WHAT THE EXERCISE ASKS: Copy the lines from the start of the records below through the line containing "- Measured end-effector", both included, and leave out the pictures.

DATA FOR PROCESSING:

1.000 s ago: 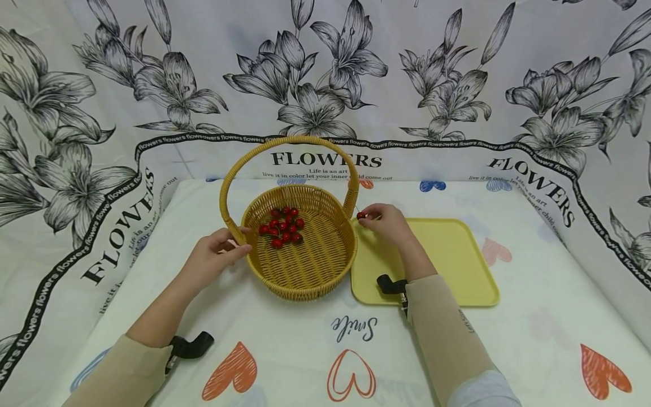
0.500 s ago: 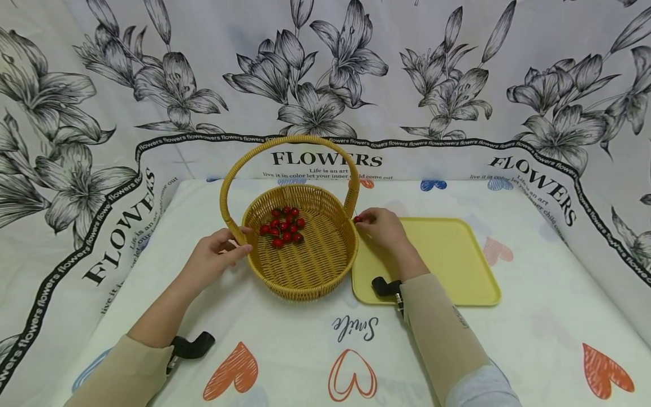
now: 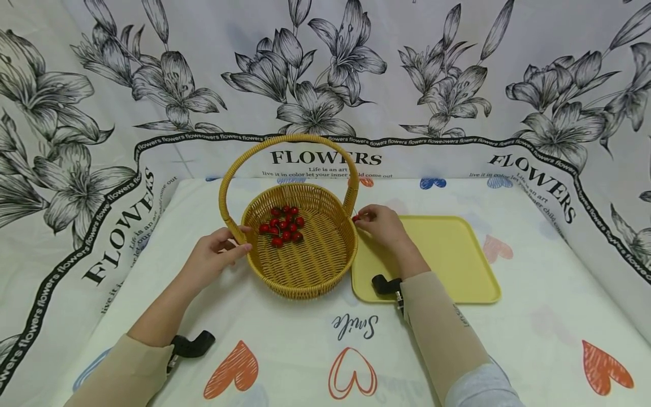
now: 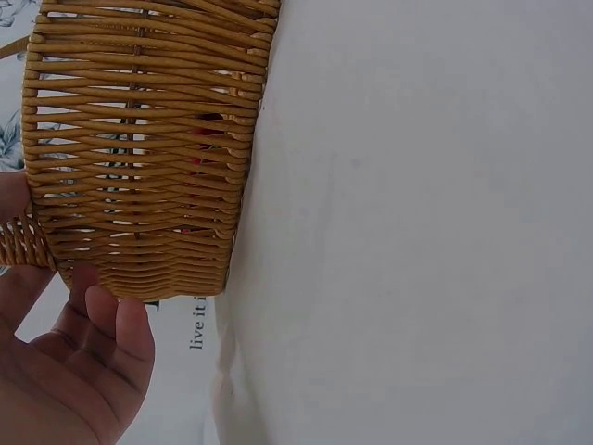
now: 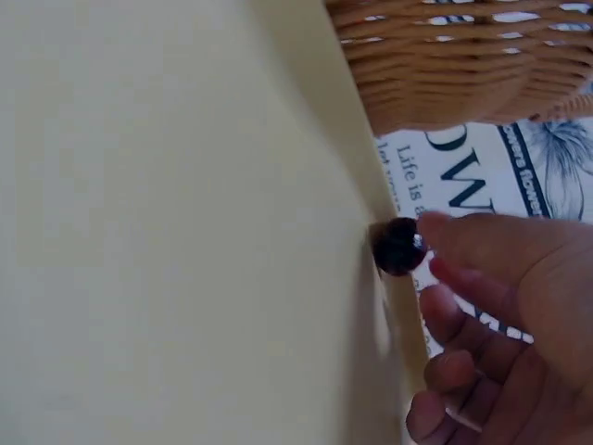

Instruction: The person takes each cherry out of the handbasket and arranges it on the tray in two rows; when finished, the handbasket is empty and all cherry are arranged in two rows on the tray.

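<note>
A yellow wicker basket (image 3: 305, 285) with a tall arched handle stands left of the yellow tray, and several red cherries (image 3: 283, 225) lie in its left half. My left hand (image 3: 213, 251) grips the basket's left side at the foot of the handle; in the left wrist view its thumb and fingers lie either side of it. My right hand (image 3: 383, 226) pinches a single dark red cherry (image 5: 399, 247) between thumb and finger. That cherry is at the tray's far left corner, close to the basket's right side. Whether it touches the tray, I cannot tell.
The yellow tray (image 3: 447, 260) lies flat right of the basket, partly under my right forearm. A white cloth with printed hearts (image 3: 351, 373) covers the table. Behind hangs a flower-printed curtain (image 3: 325, 73).
My right hand shifted slightly left and nearer with the cherry, toward the basket's right side, then stayed almost still. The left hand and basket have not visibly moved.
</note>
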### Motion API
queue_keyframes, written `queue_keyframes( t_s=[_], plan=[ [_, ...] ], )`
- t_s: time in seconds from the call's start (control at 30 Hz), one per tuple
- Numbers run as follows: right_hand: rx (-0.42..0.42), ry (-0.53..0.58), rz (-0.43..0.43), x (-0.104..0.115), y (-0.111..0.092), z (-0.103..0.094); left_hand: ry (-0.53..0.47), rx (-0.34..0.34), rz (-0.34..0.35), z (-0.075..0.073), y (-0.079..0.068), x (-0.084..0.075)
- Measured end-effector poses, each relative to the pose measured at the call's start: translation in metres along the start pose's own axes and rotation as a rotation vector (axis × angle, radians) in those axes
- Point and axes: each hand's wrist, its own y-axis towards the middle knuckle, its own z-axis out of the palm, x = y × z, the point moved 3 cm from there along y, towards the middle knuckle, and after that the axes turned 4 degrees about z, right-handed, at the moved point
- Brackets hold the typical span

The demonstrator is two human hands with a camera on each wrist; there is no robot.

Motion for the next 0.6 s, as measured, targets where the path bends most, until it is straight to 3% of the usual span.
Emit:
queue_keyframes(
  t_s=[0.4, 0.6],
  plan=[
    [-0.051, 0.101, -0.026, 0.012, -0.011, -0.04, -0.001, -0.003, 0.005, 0.0, 0.0, 0.001],
    [-0.062, 0.162, -0.041, 0.029, -0.026, -0.063, -0.003, -0.011, 0.003, 0.0, 0.0, -0.001]
  ],
)
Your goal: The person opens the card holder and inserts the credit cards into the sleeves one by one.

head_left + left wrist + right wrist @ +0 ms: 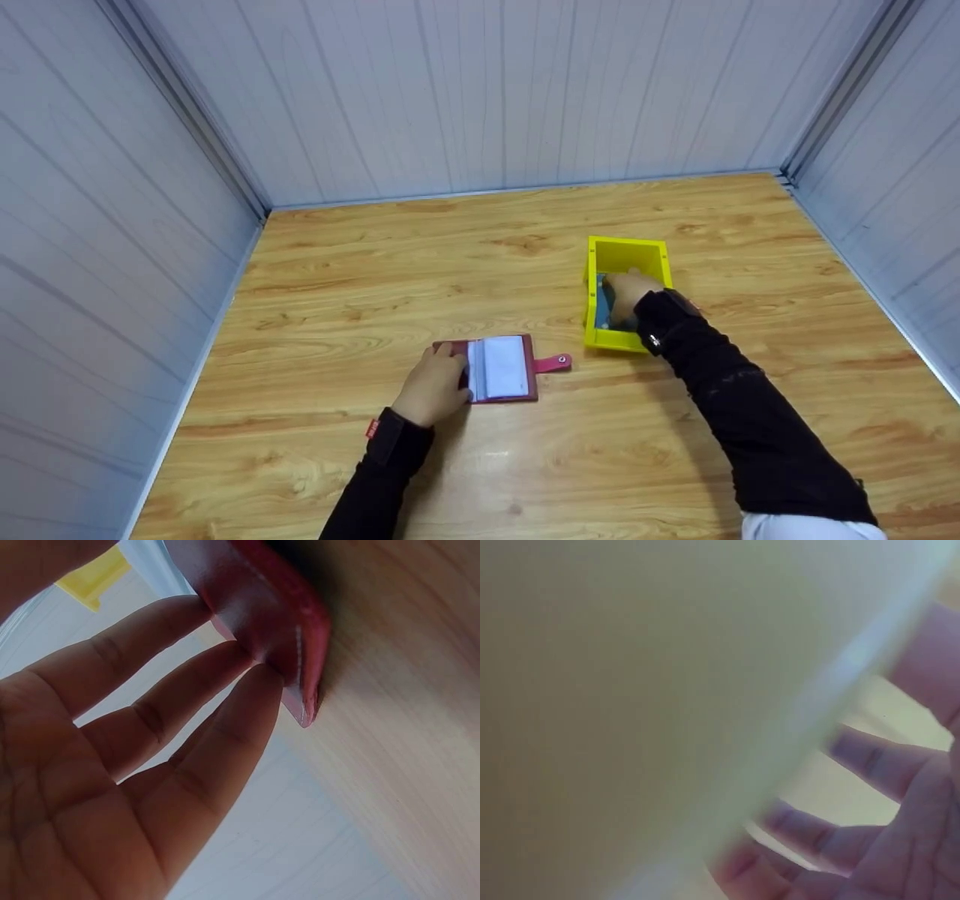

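Observation:
An open card holder (506, 367) with a dark red cover and clear, whitish sleeves lies on the table. Its pink snap strap (553, 363) points right. My left hand (433, 386) holds its left cover, thumb near the lower edge and fingers toward the upper one. In the left wrist view the fingertips (262, 682) touch the red cover (255, 611). To the right, my right hand (632, 294) reaches down into a yellow box (616, 341), at a blue flat thing (602, 313) inside. The box wall (630, 690) hides its fingertips in the right wrist view; their grip cannot be told.
The wood-patterned table (360, 277) is bounded by pale panels at the left, back (480, 97) and right. The yellow box has raised walls around the right hand. Both forearms wear black sleeves (750, 405).

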A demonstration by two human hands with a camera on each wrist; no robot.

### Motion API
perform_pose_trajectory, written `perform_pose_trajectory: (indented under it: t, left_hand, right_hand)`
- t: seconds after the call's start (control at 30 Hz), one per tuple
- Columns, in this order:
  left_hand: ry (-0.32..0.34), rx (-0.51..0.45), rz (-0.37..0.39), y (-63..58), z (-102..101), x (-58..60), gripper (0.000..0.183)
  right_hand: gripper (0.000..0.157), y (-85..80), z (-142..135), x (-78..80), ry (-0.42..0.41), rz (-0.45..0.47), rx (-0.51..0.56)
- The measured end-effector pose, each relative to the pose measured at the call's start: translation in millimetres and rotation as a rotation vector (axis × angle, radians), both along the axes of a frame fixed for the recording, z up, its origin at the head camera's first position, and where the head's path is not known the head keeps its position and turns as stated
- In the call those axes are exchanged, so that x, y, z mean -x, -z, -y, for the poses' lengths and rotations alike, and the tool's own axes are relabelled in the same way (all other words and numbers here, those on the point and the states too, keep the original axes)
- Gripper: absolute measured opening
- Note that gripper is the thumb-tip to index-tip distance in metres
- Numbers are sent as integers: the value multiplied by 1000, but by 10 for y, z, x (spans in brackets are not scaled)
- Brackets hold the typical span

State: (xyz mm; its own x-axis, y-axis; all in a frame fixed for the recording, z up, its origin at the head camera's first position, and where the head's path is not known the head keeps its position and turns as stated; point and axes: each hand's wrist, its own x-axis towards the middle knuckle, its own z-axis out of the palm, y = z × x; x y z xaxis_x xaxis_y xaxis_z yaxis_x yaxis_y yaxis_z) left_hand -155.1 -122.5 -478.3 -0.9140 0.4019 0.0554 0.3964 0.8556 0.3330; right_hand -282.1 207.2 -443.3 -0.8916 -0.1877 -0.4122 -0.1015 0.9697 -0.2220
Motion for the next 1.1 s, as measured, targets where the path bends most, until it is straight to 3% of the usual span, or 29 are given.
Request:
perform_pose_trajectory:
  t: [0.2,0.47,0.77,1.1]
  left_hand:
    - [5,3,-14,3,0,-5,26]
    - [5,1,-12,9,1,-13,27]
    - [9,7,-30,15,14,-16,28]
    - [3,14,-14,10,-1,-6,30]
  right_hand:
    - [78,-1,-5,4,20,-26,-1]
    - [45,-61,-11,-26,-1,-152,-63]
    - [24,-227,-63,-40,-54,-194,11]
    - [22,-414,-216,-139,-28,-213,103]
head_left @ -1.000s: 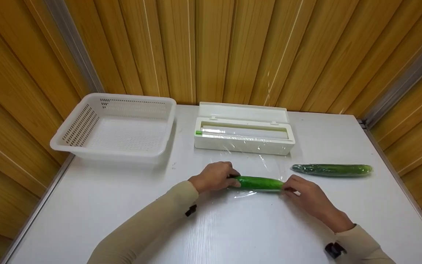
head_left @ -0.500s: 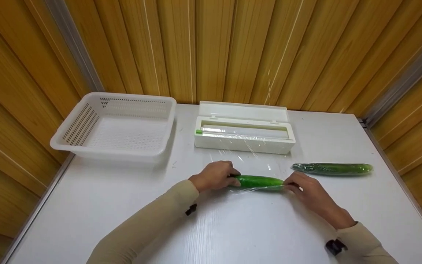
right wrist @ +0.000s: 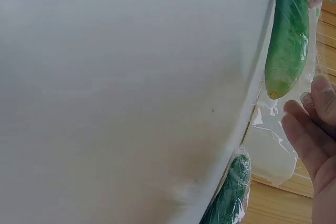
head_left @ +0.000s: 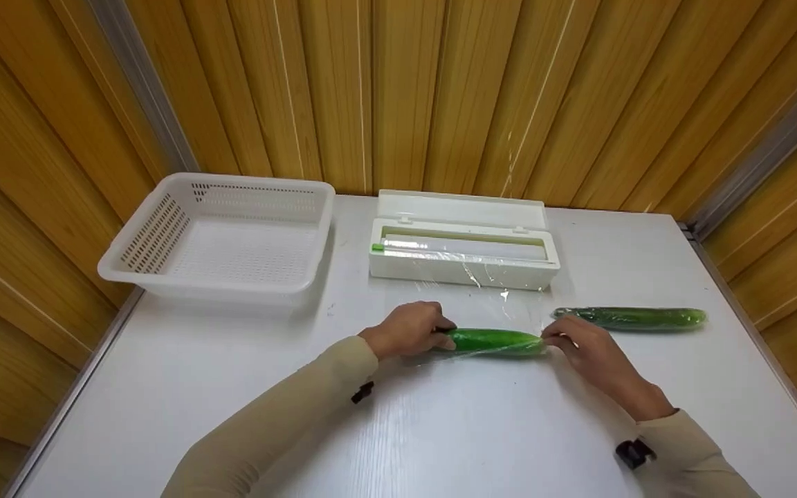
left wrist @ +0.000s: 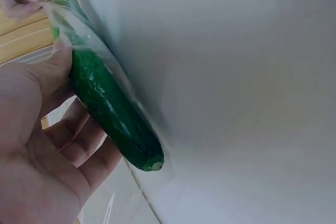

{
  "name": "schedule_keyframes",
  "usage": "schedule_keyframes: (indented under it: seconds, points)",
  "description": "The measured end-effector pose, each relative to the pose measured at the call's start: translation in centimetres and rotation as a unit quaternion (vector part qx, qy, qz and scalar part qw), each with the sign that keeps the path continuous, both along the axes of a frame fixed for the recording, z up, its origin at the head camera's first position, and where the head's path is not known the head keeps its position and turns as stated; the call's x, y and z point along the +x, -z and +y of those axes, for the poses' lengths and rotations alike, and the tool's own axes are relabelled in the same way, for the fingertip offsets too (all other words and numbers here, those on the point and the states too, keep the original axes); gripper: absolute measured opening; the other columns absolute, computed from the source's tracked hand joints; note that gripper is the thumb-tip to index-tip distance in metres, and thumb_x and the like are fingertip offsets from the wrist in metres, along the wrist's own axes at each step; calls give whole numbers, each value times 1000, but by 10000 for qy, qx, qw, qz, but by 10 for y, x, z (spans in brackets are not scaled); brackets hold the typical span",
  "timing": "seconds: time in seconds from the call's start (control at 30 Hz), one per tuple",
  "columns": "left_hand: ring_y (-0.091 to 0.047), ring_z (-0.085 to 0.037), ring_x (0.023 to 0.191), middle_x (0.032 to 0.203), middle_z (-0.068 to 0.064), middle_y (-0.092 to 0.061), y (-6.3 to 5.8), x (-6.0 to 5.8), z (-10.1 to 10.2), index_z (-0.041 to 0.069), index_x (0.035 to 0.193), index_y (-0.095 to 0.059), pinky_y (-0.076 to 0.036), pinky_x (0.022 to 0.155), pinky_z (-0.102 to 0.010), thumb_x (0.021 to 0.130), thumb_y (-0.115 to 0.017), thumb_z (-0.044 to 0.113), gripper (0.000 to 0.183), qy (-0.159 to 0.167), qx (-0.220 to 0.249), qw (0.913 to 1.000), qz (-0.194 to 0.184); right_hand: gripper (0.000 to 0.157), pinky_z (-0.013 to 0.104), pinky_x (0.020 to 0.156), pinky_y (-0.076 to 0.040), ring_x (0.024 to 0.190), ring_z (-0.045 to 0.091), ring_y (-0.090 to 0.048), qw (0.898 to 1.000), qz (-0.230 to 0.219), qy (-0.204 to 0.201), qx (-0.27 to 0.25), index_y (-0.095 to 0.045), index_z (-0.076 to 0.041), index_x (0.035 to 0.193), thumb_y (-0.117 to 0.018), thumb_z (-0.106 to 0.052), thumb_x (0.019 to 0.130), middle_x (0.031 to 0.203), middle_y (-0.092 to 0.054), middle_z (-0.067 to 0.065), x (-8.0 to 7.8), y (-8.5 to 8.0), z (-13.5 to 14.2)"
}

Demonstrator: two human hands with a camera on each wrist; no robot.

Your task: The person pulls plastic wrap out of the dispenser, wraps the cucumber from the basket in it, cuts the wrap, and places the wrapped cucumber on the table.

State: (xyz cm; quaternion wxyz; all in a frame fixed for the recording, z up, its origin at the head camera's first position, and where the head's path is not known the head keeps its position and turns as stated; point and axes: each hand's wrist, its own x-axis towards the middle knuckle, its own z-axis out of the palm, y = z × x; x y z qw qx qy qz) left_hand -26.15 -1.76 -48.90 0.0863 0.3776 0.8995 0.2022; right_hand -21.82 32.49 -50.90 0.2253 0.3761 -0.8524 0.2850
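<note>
A green cucumber (head_left: 492,340) lies on a sheet of cling film (head_left: 502,304) that runs back to the film box. The left hand (head_left: 409,330) grips its left part, thumb on the near side; in the left wrist view, the dark end of the cucumber (left wrist: 118,111) sticks out past that hand (left wrist: 47,124). At the other end, the right hand (head_left: 592,353) pinches the film's edge just beyond the tip. The right wrist view shows this hand (right wrist: 317,124) apart from the cucumber's pale tip (right wrist: 286,66), with film bunched between thumb and finger.
Behind the hands stands a white cling film box (head_left: 464,273), lid up, with the roll inside. A wrapped cucumber (head_left: 634,318) lies to the right. A white plastic basket (head_left: 218,283) sits at the back left of the white table (head_left: 440,443), near wood-look walls (head_left: 405,97).
The right hand has moved slightly right and away from the person, drawing the film's near edge up across the cucumber's near side. The left hand keeps its grip in about the same place.
</note>
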Motion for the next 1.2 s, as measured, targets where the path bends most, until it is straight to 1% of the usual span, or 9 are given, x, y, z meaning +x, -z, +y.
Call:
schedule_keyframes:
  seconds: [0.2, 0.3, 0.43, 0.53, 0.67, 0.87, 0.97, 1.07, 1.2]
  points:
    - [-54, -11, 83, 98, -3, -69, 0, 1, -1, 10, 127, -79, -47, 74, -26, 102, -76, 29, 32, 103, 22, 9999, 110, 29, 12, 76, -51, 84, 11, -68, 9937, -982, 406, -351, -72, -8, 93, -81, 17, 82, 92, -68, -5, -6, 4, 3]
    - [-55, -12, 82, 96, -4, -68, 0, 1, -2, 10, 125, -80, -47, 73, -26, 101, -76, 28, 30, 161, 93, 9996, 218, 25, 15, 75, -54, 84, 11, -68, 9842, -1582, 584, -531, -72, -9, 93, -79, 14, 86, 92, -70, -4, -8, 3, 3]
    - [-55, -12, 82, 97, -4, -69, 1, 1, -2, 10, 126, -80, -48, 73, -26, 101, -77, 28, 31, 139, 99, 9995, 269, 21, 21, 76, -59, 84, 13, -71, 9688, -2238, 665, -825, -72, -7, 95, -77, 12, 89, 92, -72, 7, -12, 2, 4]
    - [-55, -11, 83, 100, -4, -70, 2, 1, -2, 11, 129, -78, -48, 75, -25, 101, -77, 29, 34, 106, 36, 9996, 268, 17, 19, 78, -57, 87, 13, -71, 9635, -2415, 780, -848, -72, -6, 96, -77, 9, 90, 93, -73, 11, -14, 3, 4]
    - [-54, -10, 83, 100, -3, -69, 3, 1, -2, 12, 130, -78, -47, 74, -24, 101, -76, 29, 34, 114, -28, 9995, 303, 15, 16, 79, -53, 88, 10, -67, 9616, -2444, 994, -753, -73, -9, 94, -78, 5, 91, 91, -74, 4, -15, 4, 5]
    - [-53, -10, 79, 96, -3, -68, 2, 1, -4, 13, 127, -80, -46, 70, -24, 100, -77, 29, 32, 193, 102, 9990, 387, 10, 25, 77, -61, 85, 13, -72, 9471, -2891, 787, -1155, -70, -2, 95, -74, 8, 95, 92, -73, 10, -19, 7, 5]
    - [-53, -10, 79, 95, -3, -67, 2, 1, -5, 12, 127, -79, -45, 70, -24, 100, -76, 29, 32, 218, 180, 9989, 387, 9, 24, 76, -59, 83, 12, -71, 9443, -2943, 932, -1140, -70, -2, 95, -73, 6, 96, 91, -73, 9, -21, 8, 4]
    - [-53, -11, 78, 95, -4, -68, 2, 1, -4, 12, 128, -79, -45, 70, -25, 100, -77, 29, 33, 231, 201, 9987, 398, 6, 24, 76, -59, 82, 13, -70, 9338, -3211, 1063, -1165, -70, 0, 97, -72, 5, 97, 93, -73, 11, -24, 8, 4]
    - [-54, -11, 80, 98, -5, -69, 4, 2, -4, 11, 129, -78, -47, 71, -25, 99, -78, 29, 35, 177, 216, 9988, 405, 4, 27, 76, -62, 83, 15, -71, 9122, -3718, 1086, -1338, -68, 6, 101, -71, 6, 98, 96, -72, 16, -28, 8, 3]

THE ANSWER:
1.000 s ago: 
0.500 s ago: 
now: 
now: 
now: 

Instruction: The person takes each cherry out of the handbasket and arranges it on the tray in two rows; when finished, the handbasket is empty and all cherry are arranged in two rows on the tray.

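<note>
A yellow wicker basket (image 3: 305, 285) with a tall arched handle stands left of the yellow tray, and several red cherries (image 3: 283, 225) lie in its left half. My left hand (image 3: 213, 251) grips the basket's left side at the foot of the handle; in the left wrist view its thumb and fingers lie either side of it. My right hand (image 3: 383, 226) pinches a single dark red cherry (image 5: 399, 247) between thumb and finger. That cherry is at the tray's far left corner, close to the basket's right side. Whether it touches the tray, I cannot tell.
The yellow tray (image 3: 447, 260) lies flat right of the basket, partly under my right forearm. A white cloth with printed hearts (image 3: 351, 373) covers the table. Behind hangs a flower-printed curtain (image 3: 325, 73).
My right hand shifted slightly left and nearer with the cherry, toward the basket's right side, then stayed almost still. The left hand and basket have not visibly moved.
</note>
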### Motion API
queue_keyframes, written `queue_keyframes( t_s=[_], plan=[ [_, ...] ], )`
- t_s: time in seconds from the call's start (control at 30 Hz), one per tuple
- Numbers run as follows: right_hand: rx (-0.42..0.42), ry (-0.53..0.58), rz (-0.43..0.43), x (-0.104..0.115), y (-0.111..0.092), z (-0.103..0.094); left_hand: ry (-0.53..0.47), rx (-0.34..0.34), rz (-0.34..0.35), z (-0.075..0.073), y (-0.079..0.068), x (-0.084..0.075)
- Measured end-effector poses, each relative to the pose measured at the call's start: translation in metres along the start pose's own axes and rotation as a rotation vector (axis × angle, radians) in those axes

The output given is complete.